Мы с Саймоном отправили письмо фон Халбану с предложением назначить Коварского заместителем главы лаборатории или как минимум руководителем отдела. Неплохо было бы пригласить его в Технический комитет и уж абсолютно необходимо позаботиться о его семье. Думаю, что это не только наше мнение, но и Ваше тоже. Надеюсь, фон Халбан согласится с таким решением вопроса.

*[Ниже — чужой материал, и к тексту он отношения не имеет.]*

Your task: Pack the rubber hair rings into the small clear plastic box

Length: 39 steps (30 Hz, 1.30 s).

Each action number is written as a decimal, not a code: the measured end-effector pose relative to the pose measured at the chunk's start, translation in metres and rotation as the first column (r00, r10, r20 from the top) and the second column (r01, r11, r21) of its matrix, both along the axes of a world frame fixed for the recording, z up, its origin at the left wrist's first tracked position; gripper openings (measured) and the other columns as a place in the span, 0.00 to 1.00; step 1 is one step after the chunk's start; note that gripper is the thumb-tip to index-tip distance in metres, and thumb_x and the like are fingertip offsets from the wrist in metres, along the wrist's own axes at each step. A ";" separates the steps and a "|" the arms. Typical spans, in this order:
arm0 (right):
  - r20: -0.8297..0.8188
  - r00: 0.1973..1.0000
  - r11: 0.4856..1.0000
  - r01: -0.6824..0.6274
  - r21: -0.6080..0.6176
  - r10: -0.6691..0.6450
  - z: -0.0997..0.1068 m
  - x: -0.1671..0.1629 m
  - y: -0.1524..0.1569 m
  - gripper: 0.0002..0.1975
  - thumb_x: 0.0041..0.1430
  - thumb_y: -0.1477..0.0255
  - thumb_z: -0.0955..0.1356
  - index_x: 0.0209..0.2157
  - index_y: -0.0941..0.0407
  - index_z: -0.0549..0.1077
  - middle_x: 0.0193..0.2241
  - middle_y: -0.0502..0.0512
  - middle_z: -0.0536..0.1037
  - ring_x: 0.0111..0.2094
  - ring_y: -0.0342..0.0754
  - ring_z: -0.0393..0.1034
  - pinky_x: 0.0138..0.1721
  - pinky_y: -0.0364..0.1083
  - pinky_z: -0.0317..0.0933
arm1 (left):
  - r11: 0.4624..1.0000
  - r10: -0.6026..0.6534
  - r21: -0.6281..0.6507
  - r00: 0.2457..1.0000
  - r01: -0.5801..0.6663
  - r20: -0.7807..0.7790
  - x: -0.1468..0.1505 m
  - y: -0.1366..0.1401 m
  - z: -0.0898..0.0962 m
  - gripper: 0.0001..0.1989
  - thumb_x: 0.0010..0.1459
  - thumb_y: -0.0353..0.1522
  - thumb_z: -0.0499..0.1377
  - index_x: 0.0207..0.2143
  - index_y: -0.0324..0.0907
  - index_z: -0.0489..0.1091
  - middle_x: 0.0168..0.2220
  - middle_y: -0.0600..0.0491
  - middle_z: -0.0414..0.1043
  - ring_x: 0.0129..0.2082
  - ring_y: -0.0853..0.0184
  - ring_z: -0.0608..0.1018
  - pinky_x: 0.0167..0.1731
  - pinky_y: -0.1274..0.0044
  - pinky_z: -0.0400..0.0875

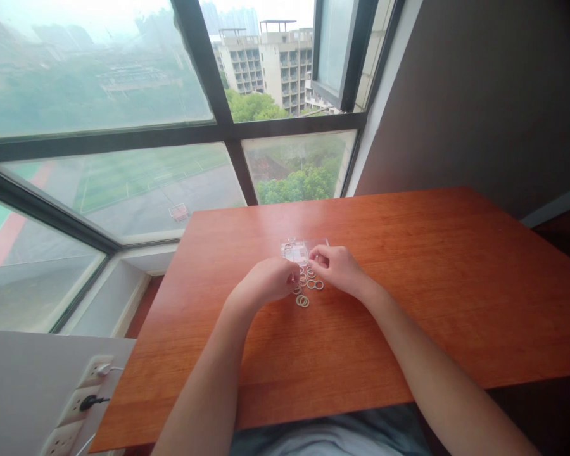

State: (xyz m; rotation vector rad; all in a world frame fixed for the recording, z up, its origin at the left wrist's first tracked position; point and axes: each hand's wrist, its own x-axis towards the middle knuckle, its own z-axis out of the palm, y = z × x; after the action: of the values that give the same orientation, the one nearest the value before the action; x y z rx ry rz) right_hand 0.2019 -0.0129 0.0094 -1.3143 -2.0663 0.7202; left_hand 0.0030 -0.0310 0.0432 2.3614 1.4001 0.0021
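Note:
Several small pale rings [311, 284] lie loosely on the wooden table [361, 354] between and below my hands. Just behind them is a small clear plastic box [294, 252], with at least one ring showing in its left part. My left hand [270, 278] is closed over the left side of the rings, its fingertips pinched together. My right hand [335, 263] is also closed in a pinch, at the box's right front corner and above the nearest rings. Whatever either pinch holds is too small or hidden to make out.
A dark-framed window [232, 132] rises behind the table, with one pane [332, 50] swung outward. A grey wall [479, 95] stands to the right. At lower left, wall sockets [73, 405] have plugs and cords in them. The table's near edge meets my lap.

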 end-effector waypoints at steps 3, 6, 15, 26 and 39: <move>0.001 1.000 1.000 0.005 0.005 -0.005 0.000 0.000 0.000 0.04 0.55 0.71 0.67 0.29 0.55 0.72 0.18 0.45 0.68 0.21 0.40 0.60 0.25 0.40 0.51 | 1.000 0.010 -0.016 1.000 -0.010 0.024 -0.001 0.000 0.000 0.07 0.49 0.28 0.55 0.28 0.44 0.73 0.27 0.54 0.75 0.22 0.71 0.66 0.22 0.78 0.51; 0.001 1.000 1.000 0.005 0.004 -0.005 0.000 -0.001 0.000 0.04 0.55 0.71 0.67 0.29 0.55 0.72 0.18 0.45 0.67 0.21 0.40 0.59 0.25 0.40 0.51 | 1.000 0.003 -0.022 1.000 -0.003 0.029 -0.001 -0.001 -0.001 0.07 0.48 0.28 0.56 0.27 0.43 0.73 0.26 0.54 0.74 0.21 0.71 0.65 0.22 0.78 0.51; -0.004 1.000 1.000 -0.001 0.008 0.001 -0.002 0.000 0.001 0.04 0.55 0.70 0.67 0.29 0.55 0.72 0.18 0.44 0.67 0.21 0.40 0.59 0.25 0.40 0.51 | 1.000 -0.008 -0.001 1.000 0.008 -0.006 0.003 -0.001 -0.001 0.07 0.48 0.27 0.54 0.24 0.42 0.72 0.24 0.53 0.72 0.20 0.72 0.62 0.21 0.78 0.49; -0.029 0.999 0.999 0.023 0.029 -0.022 -0.002 -0.001 0.003 0.04 0.54 0.70 0.67 0.29 0.55 0.74 0.17 0.44 0.67 0.21 0.40 0.60 0.25 0.40 0.51 | 0.994 0.053 0.085 0.971 -0.075 0.232 -0.019 0.007 0.005 0.06 0.52 0.29 0.53 0.27 0.41 0.70 0.25 0.55 0.72 0.23 0.72 0.67 0.25 0.80 0.56; 0.075 0.971 0.973 0.220 0.069 -0.225 -0.010 -0.022 0.036 0.09 0.56 0.66 0.67 0.34 0.53 0.78 0.23 0.49 0.75 0.26 0.43 0.66 0.28 0.41 0.54 | 0.968 0.122 0.175 0.951 -0.177 0.285 -0.016 0.012 0.001 0.06 0.53 0.29 0.53 0.28 0.41 0.71 0.28 0.54 0.74 0.26 0.71 0.70 0.26 0.81 0.59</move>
State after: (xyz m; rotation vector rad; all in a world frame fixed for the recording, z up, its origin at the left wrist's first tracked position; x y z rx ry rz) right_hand 0.1800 0.0234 -0.0008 -1.5338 -1.9460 0.5087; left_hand -0.0132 -0.0190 0.0439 2.2916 1.4952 0.5136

Увы, ничего из этого не вышло. Лев Коварский остался в Кембридже.
* * *
В августе у нас в Бирмингеме неожиданно объявился Георг Плачек. Я уже писала о нем в связи с Отто Фришем и его ролью в эксперименте Фриша в январе 1939 года в Копенгагене. Вскоре после этого Плачек отправился в Америку, в Корнеллский университет, где Ганс Бете помог ему устроиться лектором-почасовиком. В Америке его имя переиначили: был Георгом, стал Джорджем. Джордж Плачек, смешно…
Его контракт был временным, и летом 1942-го Плачек остался без работы. Руководство «Сплавов» предложило ему возглавить теоретический отдел в Монреальской лаборатории. В Англию он прилетел для предварительных переговоров.

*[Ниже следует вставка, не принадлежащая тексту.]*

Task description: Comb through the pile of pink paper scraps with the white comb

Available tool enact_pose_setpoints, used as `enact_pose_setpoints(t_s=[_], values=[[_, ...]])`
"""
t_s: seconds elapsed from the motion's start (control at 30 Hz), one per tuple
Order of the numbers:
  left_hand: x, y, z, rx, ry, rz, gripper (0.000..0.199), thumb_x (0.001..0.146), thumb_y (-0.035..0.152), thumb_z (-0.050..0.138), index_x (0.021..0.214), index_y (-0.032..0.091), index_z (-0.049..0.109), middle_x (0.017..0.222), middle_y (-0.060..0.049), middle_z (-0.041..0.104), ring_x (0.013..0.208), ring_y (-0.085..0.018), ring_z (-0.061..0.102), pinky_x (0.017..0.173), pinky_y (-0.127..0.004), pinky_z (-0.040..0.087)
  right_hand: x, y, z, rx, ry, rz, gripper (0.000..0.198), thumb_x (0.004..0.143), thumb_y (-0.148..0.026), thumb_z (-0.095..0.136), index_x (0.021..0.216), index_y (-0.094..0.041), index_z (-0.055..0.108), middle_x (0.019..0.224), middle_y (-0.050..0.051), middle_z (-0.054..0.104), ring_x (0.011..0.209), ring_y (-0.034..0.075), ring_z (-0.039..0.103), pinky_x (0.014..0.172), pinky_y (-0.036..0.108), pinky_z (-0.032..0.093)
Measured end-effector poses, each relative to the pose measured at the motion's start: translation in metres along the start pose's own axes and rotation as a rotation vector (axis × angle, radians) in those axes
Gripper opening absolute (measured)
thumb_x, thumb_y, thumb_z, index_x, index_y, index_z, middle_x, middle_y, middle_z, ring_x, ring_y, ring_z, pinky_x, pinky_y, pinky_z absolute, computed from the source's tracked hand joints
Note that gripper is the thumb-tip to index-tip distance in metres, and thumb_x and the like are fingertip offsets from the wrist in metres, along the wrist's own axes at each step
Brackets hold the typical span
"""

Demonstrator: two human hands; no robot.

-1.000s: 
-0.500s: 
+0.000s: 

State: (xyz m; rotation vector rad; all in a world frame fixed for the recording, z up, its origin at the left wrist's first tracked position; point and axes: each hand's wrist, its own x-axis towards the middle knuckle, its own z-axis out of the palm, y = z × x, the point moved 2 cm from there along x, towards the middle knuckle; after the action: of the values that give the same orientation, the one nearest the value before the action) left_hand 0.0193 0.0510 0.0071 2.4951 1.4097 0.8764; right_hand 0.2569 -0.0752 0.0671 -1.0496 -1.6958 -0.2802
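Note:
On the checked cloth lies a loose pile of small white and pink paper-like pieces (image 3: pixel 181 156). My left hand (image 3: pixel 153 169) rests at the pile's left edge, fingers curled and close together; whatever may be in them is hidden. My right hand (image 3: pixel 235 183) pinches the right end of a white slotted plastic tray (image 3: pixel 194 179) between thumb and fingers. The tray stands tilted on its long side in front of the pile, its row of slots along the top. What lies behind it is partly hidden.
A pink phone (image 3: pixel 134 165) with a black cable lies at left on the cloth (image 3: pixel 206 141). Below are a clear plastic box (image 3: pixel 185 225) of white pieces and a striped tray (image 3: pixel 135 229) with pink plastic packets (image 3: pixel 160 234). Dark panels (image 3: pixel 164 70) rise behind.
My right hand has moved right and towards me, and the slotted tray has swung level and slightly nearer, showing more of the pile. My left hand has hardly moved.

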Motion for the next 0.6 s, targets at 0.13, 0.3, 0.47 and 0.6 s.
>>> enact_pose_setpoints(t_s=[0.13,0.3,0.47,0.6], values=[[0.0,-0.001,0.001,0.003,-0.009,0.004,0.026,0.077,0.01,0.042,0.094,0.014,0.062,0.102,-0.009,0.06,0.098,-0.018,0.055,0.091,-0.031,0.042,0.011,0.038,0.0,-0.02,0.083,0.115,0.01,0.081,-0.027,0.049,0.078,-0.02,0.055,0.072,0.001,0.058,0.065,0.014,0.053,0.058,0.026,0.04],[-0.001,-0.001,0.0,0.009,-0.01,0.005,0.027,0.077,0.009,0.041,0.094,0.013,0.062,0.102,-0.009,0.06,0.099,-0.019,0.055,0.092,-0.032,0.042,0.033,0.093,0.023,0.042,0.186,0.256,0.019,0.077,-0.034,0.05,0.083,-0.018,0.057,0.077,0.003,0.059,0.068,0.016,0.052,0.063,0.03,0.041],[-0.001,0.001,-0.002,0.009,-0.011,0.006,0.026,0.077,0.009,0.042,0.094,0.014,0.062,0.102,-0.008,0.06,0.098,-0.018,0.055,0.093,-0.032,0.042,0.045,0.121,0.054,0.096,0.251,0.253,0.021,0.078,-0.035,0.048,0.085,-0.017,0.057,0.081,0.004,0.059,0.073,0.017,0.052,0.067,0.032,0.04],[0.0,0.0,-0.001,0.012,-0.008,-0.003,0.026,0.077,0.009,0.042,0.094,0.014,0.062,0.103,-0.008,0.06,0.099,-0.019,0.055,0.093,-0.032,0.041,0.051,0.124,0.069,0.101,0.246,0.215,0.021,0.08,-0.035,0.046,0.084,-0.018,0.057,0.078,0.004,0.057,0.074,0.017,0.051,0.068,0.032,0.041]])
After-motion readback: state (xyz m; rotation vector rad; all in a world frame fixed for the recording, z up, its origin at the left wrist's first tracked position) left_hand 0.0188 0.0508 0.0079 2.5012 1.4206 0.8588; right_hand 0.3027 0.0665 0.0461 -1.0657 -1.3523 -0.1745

Плачека знали как генератора идей. Когда основная мысль становилась ему понятной, он терял интерес к деталям. И уж совсем мукой для него было сесть за стол и написать статью.
* * *
В 1938 году Нильс Бор, Плачек и Руди закончили совместную работу по ядерной физике и с тех пор никак не могли согласовать текст статьи. Несколько попыток позорно провалились. Рукописные черновики разошлись «по людям», работа была оценена, но так и не появилась в печати. Плачек решил сделать над собой усилие и еще раз поработать над текстом вместе с Руди.
Надо ли говорить, что из этого опять ничего не вышло. Потом началась война, и все занимались бомбой. Вопрос о публикации снова встал лишь после войны. В 1946 году Бор предложил вообще отказаться от публикации, поскольку результаты этой работы и так стали общеизвестными. Руди иногда шутил, что даже его неопубликованные работы цитируются чаще, чем опубликованные у иных авторов.
Пока Плачек гостил у нас, каждый вечер заканчивался развлекательными историями. Характер у него был авантюрный, приключения (а зачастую и злоключения) находили его сами, Георг был прирожденным рассказчиком, так что постепенно истории Плачека превратились чуть ли не в фольклор. Я помню, что в тот раз он рассказал нам о своих поездках в Харьков к Ландау.
* * *
Поездок было две. В первый раз он провел более полугода в теоретическом отделе Ландау в 1933 году. Они опубликовали совместную работу и задумали следующую.
«Мне так понравилось работать с Ландау! – вспоминал Георг. – Правда, он тоже не любит писать статьи. Ужас. В 36-м я, наконец, собрался в Харьков во второй раз, чтобы доделать незаконченную работу. Я уже знал, что в Харькове невозможно ничего купить, поэтому заранее составил большой список того, что надо привезти моим друзьям в подарок: шоколад, деликатесы, часы, перчатки и, помимо всего прочего, презервативы. Купил целую коробку, двести штук, и, надо же, забыл ее в такси по дороге на вокзал. Наверное, в тот день все таксисты Копенгагена устроили оргию… На дворе декабрь, в Харькове стоял жуткий холод. Ландау встретил меня приветливо, но видно было, что он чем-то озабочен, отложил обсуждение нашего проекта на несколько дней. На него не похоже. Все остальные тоже были мне рады, тут же попросили меня быть оппонентом на защите Ласло Тиссы, вы его знаете, и Александра Ахиезера – аспирантов Ландау. Через несколько дней – о чудо! – предлагают постоянную работу в университете, профессором на физическом факультете. Новость, конечно, разнеслась… В воскресенье устроили вечеринку, все свои, все расспрашивают. Я сказал, что поставил пять условий: зарплата, как в Копенгагене, два-три месяца в году езжу по европейским конференциям, чтобы не потерять связь, двух молодых ассистентов, и чтобы им тоже прилично платили, и, наконец, самое главное, хозяин – тут я показал пальцем наверх – должен уйти… Шутка, конечно. Все свои, но кто-то донес. В местной газете появилась разгромная статья. Ландау исчез. Я искал его пару дней, а потом собрался и уехал. А что мне оставалось делать?